MCG-NJU/videomae-base · Overfitting in VideoMAE Model Fine-Tuning for Binary Classification on Home Camera Footage

Description:
I'm fine-tuning a VideoMAE model for binary classification on home camera footage to distinguish between two actions. Here’s a summary of my setup and the issues I’m facing:

Dataset & Variations:
I have two primary datasets:

Small Dataset: ~120 clips for quicker iteration.
Full Dataset: ~3k clips.
All videos are 6 seconds long, though I've also tested with 3-second clips.
I've also created variations with blurred or blacked-out backgrounds to help with recognition.

Model & Configuration:
The model classifies actions using 16 uniformly sampled frames per video.
I’ve tried various base models, including small, base, large, and models fine-tuned on SSV2 and Kinect.
Hyperparameters tested:
Batch sizes of 2, 4, and 8.
Epochs ranging from 4 to 16.
Learning rate set to 5e-5.

I removed the RandomCrop transformation since it entirely removes the person from the video.
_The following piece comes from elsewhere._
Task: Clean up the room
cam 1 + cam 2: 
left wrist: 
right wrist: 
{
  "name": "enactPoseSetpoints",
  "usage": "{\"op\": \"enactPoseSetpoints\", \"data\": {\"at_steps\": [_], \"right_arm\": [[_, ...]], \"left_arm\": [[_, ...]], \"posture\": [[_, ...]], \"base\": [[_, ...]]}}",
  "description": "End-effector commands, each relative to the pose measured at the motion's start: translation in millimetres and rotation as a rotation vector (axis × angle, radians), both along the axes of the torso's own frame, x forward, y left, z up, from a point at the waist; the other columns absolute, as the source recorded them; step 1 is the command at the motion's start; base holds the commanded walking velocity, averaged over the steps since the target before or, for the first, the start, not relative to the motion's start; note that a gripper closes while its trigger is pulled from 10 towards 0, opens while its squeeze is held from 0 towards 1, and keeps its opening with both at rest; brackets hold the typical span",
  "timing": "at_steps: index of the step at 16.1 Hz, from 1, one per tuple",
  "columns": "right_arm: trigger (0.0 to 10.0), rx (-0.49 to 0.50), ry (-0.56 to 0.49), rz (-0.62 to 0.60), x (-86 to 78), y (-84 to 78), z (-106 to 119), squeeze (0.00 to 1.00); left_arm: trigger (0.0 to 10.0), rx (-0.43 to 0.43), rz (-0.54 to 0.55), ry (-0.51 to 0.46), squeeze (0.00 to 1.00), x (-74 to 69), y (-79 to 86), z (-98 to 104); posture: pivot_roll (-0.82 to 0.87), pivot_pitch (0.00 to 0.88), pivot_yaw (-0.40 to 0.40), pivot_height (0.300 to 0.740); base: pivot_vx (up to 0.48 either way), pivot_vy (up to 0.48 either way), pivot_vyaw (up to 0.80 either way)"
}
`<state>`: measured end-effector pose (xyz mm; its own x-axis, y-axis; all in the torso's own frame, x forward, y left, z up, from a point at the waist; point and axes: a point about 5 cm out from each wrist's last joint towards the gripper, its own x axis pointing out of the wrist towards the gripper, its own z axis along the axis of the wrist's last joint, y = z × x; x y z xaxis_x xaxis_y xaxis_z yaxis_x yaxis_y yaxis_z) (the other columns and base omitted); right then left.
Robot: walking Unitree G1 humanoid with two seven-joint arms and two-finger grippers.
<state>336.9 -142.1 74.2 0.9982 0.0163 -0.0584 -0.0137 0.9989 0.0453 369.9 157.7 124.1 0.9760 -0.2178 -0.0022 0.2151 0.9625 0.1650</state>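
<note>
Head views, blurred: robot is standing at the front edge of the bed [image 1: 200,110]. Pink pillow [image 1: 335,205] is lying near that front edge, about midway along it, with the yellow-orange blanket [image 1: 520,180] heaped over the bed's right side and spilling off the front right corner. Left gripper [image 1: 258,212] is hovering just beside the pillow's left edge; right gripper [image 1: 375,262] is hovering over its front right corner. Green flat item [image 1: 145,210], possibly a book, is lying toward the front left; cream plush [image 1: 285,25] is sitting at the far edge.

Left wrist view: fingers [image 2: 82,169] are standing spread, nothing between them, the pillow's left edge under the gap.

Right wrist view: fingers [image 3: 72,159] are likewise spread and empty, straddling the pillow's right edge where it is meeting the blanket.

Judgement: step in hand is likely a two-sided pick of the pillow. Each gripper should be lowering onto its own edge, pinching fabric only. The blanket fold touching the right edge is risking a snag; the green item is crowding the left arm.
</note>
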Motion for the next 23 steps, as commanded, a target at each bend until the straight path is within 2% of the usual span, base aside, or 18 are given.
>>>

I'm using the Hugging Face Video Classification Colab Notebook as a starting point: Training Notebook.

Problem: Despite these variations, the model overfits immediately. I’ve also tested using the UCF101 dataset to rule out dataset-specific issues and got similar results to the Hugging Face VideoMAE colab, so the code seems fine.

Request: Any advice on addressing this overfitting issue would be greatly appreciated. Specifically, I'm looking for guidance on:

Additional hyperparameter adjustments.
Potential model architecture changes (if applicable).
Dataset augmentation techniques that might improve generalization.

Thank you for any help or insights you can provide!